* EXERCISE BRIEF *
Write out each line of the entries below that holds the word "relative".
══ INPUT ══
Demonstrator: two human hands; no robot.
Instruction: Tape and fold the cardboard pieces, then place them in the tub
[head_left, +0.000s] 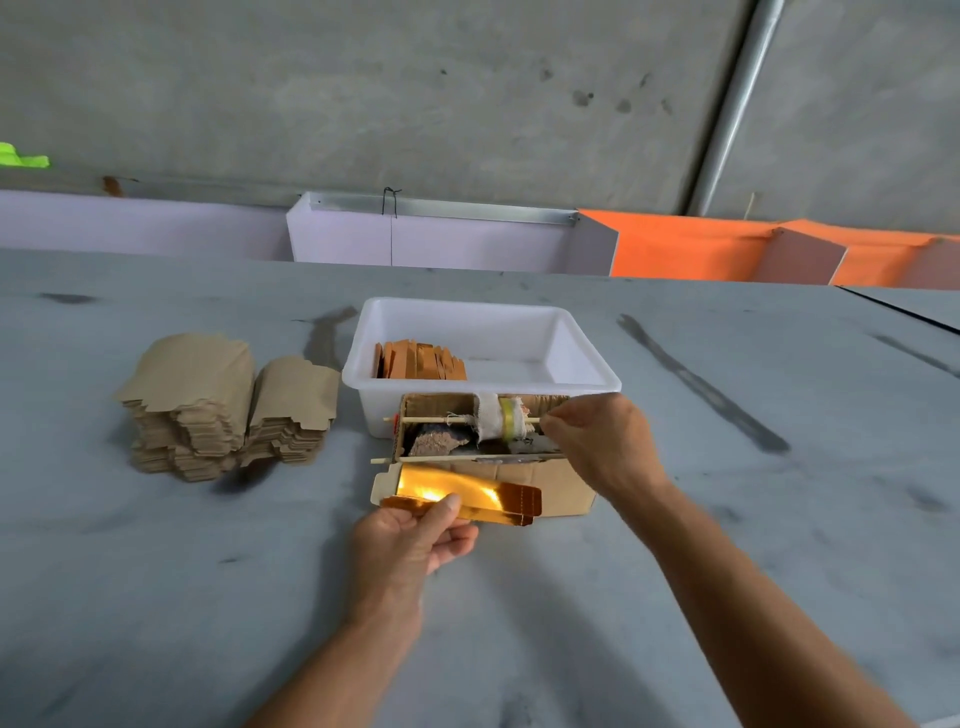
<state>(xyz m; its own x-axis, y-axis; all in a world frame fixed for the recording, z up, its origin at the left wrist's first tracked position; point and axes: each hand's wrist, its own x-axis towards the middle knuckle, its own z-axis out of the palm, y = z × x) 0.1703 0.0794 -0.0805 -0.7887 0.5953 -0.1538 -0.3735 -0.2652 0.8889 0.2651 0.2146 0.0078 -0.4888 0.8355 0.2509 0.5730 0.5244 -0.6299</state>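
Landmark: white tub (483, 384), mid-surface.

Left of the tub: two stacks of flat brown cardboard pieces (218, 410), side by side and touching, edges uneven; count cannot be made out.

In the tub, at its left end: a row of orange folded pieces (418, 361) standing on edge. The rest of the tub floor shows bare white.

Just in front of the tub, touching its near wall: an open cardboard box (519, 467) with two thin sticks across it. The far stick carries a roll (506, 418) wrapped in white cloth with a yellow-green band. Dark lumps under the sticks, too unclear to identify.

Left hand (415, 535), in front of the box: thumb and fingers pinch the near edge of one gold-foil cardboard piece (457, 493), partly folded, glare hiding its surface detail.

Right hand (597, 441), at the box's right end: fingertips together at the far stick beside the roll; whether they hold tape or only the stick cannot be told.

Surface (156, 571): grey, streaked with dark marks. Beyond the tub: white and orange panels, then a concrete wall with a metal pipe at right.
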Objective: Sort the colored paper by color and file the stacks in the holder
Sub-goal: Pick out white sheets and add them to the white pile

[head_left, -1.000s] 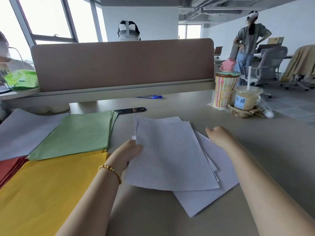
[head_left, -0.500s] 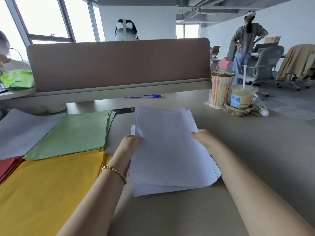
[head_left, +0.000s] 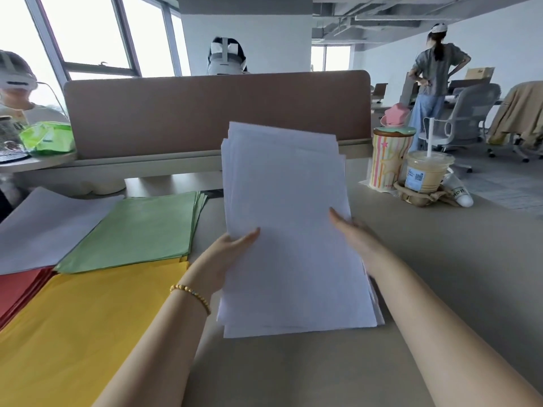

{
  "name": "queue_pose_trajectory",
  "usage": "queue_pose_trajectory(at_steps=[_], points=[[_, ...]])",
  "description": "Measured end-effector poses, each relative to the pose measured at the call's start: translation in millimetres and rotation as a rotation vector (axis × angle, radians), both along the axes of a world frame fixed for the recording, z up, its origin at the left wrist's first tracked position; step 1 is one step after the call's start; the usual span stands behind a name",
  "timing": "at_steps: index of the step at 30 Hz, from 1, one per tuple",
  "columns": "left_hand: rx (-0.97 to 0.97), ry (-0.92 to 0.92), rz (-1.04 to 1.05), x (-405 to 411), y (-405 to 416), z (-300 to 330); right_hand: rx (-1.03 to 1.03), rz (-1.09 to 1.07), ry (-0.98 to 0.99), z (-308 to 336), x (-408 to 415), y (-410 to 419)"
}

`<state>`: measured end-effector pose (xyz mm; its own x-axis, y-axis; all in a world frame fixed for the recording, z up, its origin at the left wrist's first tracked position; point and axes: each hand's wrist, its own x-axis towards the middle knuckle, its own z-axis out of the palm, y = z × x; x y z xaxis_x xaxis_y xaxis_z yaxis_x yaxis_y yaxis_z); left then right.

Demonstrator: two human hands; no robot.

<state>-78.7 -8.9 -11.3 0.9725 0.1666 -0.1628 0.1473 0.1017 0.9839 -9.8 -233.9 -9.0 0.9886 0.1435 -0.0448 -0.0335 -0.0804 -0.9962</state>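
Two hands' grip on white stack [head_left: 289, 230]

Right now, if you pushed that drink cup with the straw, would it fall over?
Probably it would wobble, not fall: the drink cup sits in a brown holder that cradles its base. It looks nearly full, so likely heavy and slow to slide. A push near the top could still tip it, since it stands tall.

striped tin [head_left: 388, 161], iced drink [head_left: 426, 171], desk divider [head_left: 217, 113]

White paper stack [head_left: 288, 230] raised, tilted; green [head_left: 138, 230], yellow [head_left: 88, 327], red [head_left: 17, 289] stacks flat at left.
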Motion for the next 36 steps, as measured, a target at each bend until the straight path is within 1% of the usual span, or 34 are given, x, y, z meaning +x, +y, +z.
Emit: queue_pose_trajectory(at_steps=[1,3,4,5,7,10,12,14,16,19,23,26,31,34,36], points=[[0.131,-0.007,0.016,-1,-6,-1,-0.066,-0.024,-0.001,-3,-2,3],[0.509,-0.026,0.117,4,-15,-5,-0.185,-0.096,-0.017,-8,-5,8],[0.641,-0.046,0.164,7,-17,-6,-0.195,-0.114,-0.035,-9,-5,10],[0.673,-0.064,0.200,8,-20,-5,-0.183,-0.135,-0.070,-8,-4,11],[0.602,-0.129,0.275,11,-21,2,-0.166,-0.204,-0.191,1,-8,18],[0.583,-0.252,0.364,8,-27,20,-0.162,-0.310,-0.363,21,-17,35],[0.537,-0.360,0.427,5,-29,35,-0.075,-0.332,-0.442,35,-26,45],[0.471,-0.438,0.467,-2,-30,51,0.016,-0.353,-0.489,50,-36,54],[0.415,-0.495,0.477,-10,-33,67,0.059,-0.373,-0.526,66,-46,62],[0.384,-0.569,0.451,-22,-31,83,0.113,-0.401,-0.563,84,-60,65],[0.262,-0.679,0.407,-37,-14,92,0.223,-0.369,-0.605,87,-67,56],[0.216,-0.691,0.391,-48,-7,96,0.273,-0.399,-0.664,86,-69,49],[0.192,-0.763,0.384,-57,-6,118,0.236,-0.396,-0.697,103,-75,49],[0.082,-0.694,0.344,-57,-1,118,0.253,-0.357,-0.679,106,-73,48],[0.077,-0.608,0.291,-58,-2,112,0.184,-0.292,-0.646,101,-73,48]])
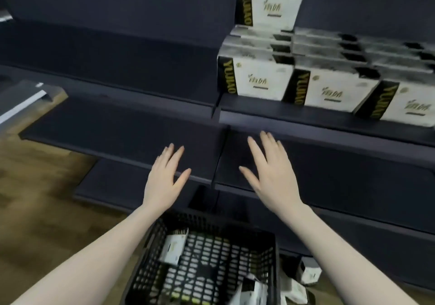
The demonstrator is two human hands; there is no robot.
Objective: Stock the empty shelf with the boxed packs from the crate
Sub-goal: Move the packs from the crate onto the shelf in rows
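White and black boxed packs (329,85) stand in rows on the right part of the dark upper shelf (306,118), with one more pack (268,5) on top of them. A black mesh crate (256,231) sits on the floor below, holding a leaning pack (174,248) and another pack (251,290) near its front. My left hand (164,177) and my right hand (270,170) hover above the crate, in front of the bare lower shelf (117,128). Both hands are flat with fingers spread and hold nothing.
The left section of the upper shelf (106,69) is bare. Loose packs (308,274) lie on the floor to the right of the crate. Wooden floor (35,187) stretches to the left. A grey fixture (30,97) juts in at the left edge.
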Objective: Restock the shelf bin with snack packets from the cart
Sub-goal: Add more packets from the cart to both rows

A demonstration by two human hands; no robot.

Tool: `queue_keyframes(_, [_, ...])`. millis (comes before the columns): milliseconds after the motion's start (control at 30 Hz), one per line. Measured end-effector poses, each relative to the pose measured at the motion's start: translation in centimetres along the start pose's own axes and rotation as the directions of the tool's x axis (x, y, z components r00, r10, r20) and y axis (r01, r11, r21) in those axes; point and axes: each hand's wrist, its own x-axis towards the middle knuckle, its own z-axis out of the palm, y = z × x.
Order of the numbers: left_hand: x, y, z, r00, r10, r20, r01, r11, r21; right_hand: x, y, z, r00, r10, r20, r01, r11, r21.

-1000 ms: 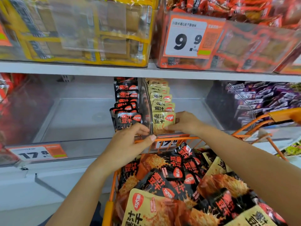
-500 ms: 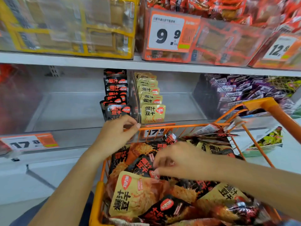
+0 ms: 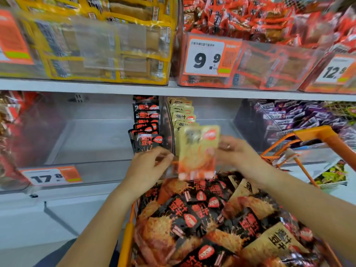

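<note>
**Snack packet held at the front of the shelf bin**

Snack packet [image 3: 197, 149], yellow and blurred by motion, is held upright by the right hand [image 3: 237, 151], whose fingers are pinched on its right edge. It is seen just in front of the row of yellow packets [image 3: 182, 116] standing in the clear shelf bin [image 3: 217, 130], above the near rim of that bin and above the far end of the cart [image 3: 316, 132].

The left hand [image 3: 149, 166] is placed at the near edge of the neighbouring bin, its fingers curled beside the front black packet [image 3: 149, 141] of a second row. Whether that packet is actually gripped cannot be told; the fingertips are seen just below it. A clear divider [image 3: 167, 122] is set between the black row and the yellow row.

The orange cart is filled with a loose heap of black and yellow packets [image 3: 212, 218], lying near the viewer, below both forearms.

A price tag reading 17.8 [image 3: 51, 176] is fixed to the shelf edge at the left. On the shelf above, a bin of yellow-wrapped goods [image 3: 92, 45] is seen at the left and a bin of red-wrapped goods [image 3: 260, 22] at the right, with a tag reading 9.9 [image 3: 207, 56]. Purple packets [image 3: 292, 116] are stacked at the right of the middle shelf.
</note>
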Motion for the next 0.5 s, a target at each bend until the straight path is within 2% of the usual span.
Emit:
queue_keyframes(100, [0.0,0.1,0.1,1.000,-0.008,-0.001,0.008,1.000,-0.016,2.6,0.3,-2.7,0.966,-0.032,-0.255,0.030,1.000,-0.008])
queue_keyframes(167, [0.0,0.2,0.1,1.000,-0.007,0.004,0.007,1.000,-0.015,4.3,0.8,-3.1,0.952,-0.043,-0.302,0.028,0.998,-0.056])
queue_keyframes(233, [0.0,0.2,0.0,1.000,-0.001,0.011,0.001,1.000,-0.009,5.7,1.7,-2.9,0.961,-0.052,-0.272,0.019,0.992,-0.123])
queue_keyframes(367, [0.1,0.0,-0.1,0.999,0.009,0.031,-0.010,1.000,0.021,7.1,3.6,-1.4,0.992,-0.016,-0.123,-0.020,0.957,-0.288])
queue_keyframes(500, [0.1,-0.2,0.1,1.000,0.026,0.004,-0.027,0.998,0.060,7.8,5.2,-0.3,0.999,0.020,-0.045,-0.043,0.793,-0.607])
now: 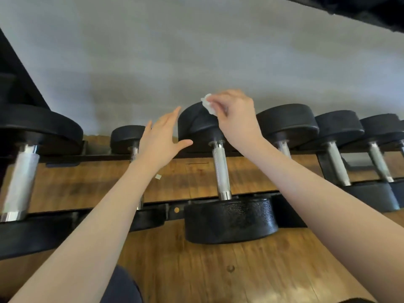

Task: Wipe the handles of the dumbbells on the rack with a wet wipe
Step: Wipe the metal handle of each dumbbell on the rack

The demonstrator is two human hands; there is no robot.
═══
* WRITTEN SOLUTION *
  "description": "Measured end-effector poses, each relative to the pose measured at the call's start: translation in millimetres and rotation as a rotation vector (axis × angle, radians), both along the axes of a world frame fixed for the recording, z up, its origin at the left wrist's first tracked position; step 1 is one step after the call's start; the usual span stands behind a name",
Tool: `queue_keyframes(_, [_, ...])`. millis (comes before the columns): milliseconds after the motion's start (control at 30 Hz), one per line. Measured end-effector poses, each relative to the pose measured at the motion's start: translation in centimetres along the start pose's own axes and rotation as the directions of the tool's x axis (x, y, z components r00, r10, r20) and y axis (r01, r11, r21) in those axes; point and axes: each hand's wrist, its own x-axis towards the middle knuckle, its own z-axis out of the palm, y = z × x.

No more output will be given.